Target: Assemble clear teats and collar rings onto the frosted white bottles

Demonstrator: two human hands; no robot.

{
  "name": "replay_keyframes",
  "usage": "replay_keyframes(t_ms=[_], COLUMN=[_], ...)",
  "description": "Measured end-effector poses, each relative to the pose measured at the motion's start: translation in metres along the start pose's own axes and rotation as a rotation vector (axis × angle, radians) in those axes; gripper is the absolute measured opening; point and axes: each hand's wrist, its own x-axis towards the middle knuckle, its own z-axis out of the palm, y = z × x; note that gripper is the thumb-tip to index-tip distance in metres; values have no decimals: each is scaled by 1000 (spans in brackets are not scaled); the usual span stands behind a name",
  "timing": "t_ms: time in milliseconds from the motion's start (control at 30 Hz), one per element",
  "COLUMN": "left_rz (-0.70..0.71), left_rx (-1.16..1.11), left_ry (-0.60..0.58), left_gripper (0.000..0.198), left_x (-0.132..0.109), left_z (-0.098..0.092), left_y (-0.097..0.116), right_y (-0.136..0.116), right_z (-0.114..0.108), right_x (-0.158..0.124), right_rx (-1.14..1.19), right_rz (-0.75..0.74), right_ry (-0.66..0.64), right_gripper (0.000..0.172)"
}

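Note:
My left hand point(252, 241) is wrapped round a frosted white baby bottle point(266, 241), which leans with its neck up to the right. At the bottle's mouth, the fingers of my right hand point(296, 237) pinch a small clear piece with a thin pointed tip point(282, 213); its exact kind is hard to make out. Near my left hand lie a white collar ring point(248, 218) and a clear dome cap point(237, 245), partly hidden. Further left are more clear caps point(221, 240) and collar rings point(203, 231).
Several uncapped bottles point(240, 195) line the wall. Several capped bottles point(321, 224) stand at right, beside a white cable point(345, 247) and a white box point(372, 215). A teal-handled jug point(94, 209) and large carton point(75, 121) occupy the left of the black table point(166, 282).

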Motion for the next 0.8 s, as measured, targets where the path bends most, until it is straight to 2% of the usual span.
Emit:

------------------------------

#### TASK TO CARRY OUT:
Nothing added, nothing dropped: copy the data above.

#### EXERCISE OUTPUT:
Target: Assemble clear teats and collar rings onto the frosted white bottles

Demonstrator: two human hands; no robot.

{
  "name": "replay_keyframes",
  "usage": "replay_keyframes(t_ms=[_], COLUMN=[_], ...)",
  "description": "Measured end-effector poses, each relative to the pose measured at the motion's start: translation in metres along the start pose's own axes and rotation as a rotation vector (axis × angle, radians) in those axes; gripper is the absolute measured opening; point and axes: each hand's wrist, its own x-axis towards the middle knuckle, its own z-axis out of the palm, y = z × x; note that gripper is the thumb-tip to index-tip distance in metres; values have no decimals: each is scaled by 1000 (spans in brackets are not scaled); the usual span stands behind a name",
  "timing": "t_ms: time in milliseconds from the motion's start (control at 30 Hz), one per element",
  "COLUMN": "left_rz (-0.70..0.71), left_rx (-1.16..1.11), left_ry (-0.60..0.58), left_gripper (0.000..0.198), left_x (-0.132..0.109), left_z (-0.098..0.092), left_y (-0.097..0.116), right_y (-0.136..0.116), right_z (-0.114..0.108), right_x (-0.158..0.124), right_rx (-1.14..1.19), right_rz (-0.75..0.74), right_ry (-0.66..0.64), right_gripper (0.000..0.172)"
}

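Note:
My left hand point(252, 241) is wrapped round a frosted white baby bottle point(266, 241), which leans with its neck up to the right. At the bottle's mouth, the fingers of my right hand point(296, 237) pinch a small clear piece with a thin pointed tip point(282, 213); its exact kind is hard to make out. Near my left hand lie a white collar ring point(248, 218) and a clear dome cap point(237, 245), partly hidden. Further left are more clear caps point(221, 240) and collar rings point(203, 231).
Several uncapped bottles point(240, 195) line the wall. Several capped bottles point(321, 224) stand at right, beside a white cable point(345, 247) and a white box point(372, 215). A teal-handled jug point(94, 209) and large carton point(75, 121) occupy the left of the black table point(166, 282).
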
Motion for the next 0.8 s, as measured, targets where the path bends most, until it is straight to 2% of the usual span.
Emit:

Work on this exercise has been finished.